L’art consiste à rendre l’aparté intéressant par la situation du personnage qui laisse voir les mouvements dont il est combattu, ou qui révèle quelque secret terrible.

Dans la comédie, il faut s’en servir pour produire des jeux de théâtre, comme lorsqu’un acteur fait en deux mots, tout bas, une réflexion plaisante sur ce que l’autre dit tout haut, etc.

Dans tous les cas, l’aparté est fort court ; il serait à souhaiter qu’il ne fût que d’un mot, parce que, dans l’exacte vérité, il nous peut échapper une parole qui n’est pas entendue de celui à qui l’on parle.

Il est encore à propos, pour la vraisemblance, qu’un des personnages paraisse s’être aperçu que l’autre avait parlé, et lui demande ce qu’il a dit, comme Harpagon qui fouille son valet dans l’Avare de Molière.

LA FLÈCHE dit tout bas :

Ah ! qu’un homme comme cela mériterait bien ce qu’il craint, et que j’aurais de joie à le voler !

HARPAGON.

Hé ?

LA FLÈCHE.

Quoi ?

HARPAGON.

Que parles-tu de voler ?

LA FLÈCHE.

Je dis que vous fouillez bien pourtant pour voir si je vous ai volé.

Si le besoin de la pièce fait durer l’aparté trop longtemps, il faut que l’autre personnage s’étonne de la rêverie où le premier est plongé, et paraisse inquiet de ce qui l’occupe.

Il y a des aparté très naturels et même nécessaires ; ce sont les discours que tient un acteur, tandis que l’autre lit une lettre ou fait autre chose. C’est une des lois du théâtre, qu’il doit toujours y avoir quelqu’un qui parle.

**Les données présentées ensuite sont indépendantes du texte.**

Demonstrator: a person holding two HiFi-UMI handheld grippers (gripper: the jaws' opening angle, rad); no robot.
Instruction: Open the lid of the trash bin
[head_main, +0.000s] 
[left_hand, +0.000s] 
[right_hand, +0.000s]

C’est un grand art de faire que l’aparté influe sur la pièce même, comme dans le Préjugé à la mode, où, tandis que Durval écrit un billet qui va le réconcilier avec sa femme, son valet répète un rôle d’une comédie où tout ridiculise les maris amoureux de leurs femmes, et empêche ainsi la réconciliation.